Dyspraxia Awareness Day

7 people holding their fists together

Lifelong wellbeing theme

What’s on offer?

Meet and exchange ideas with the University of Surrey researchers. Take part in live polls and see the results change in real time. Engage in fun demos with your family and friends. Explore current research and share lived experiences of dyspraxia during interactive talks. You can also sign up to our research database if you want to take part in our research, find out about our latest projects or attend our next online event in February 2024.

What’s it about?

Dyspraxia or Developmental Coordination Disorder (DCD) affects motor skills over the lifespan. Dyspraxia affects approximatively 5% of the population, yet it is commonly misunderstood and under recognised in educational, medical and work settings.

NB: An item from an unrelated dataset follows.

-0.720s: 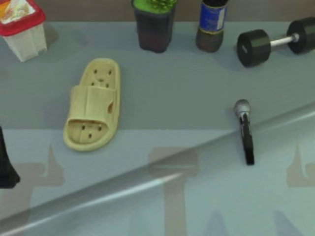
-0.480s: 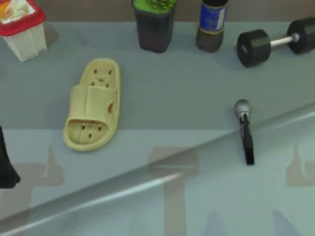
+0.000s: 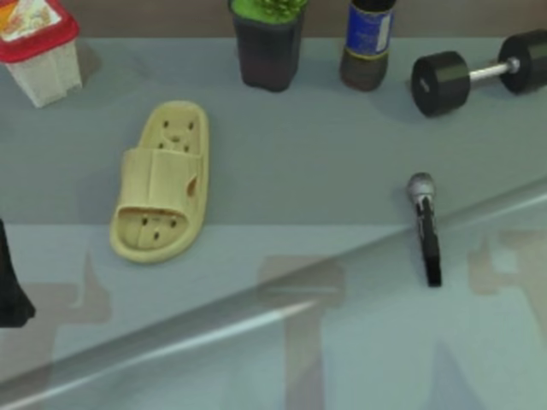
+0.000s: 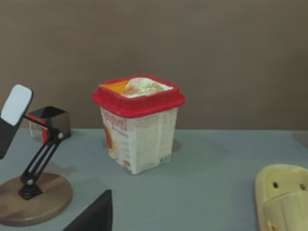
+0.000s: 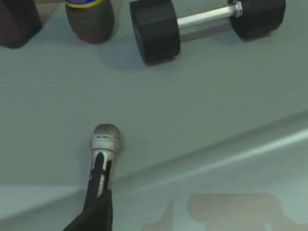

We are very passionate about engaging with the dyspraxic population we are researching to increase our understanding and improve awareness. Last year, we launched our Dyspraxia Awareness Event at the University of Surrey, in partnership with the Dyspraxia Foundation. We want to build on the success of last year's event to further increase awareness of dyspraxia, to develop a sense of community for dyspraxic individuals and to initiate discussion about the research we are doing at Surrey. Having received positive feedback on the usefulness of this day, we’re making it an annual event. This year, we will discuss wellbeing, education and lived experiences; themes that were raised as crucial by last year’s attendees, yet often neglected in this population.

We have support from the Dyspraxia Foundation who will attend the event to offer support to adults, parents and children with dyspraxia.

Who’s leading the event?

Dr Judith Gentle, Senior Lecturer in Psychology at the University of Surrey

Dr Marie Martel, Lecturer in Developmental Psychology at the University of Surrey

Open to

Everyone with or without dyspraxia

Of particular interest to

Individuals with dyspraxia, parents of children with dyspraxia, teachers, occupational therapists, human resource managers working with individuals with dyspraxia.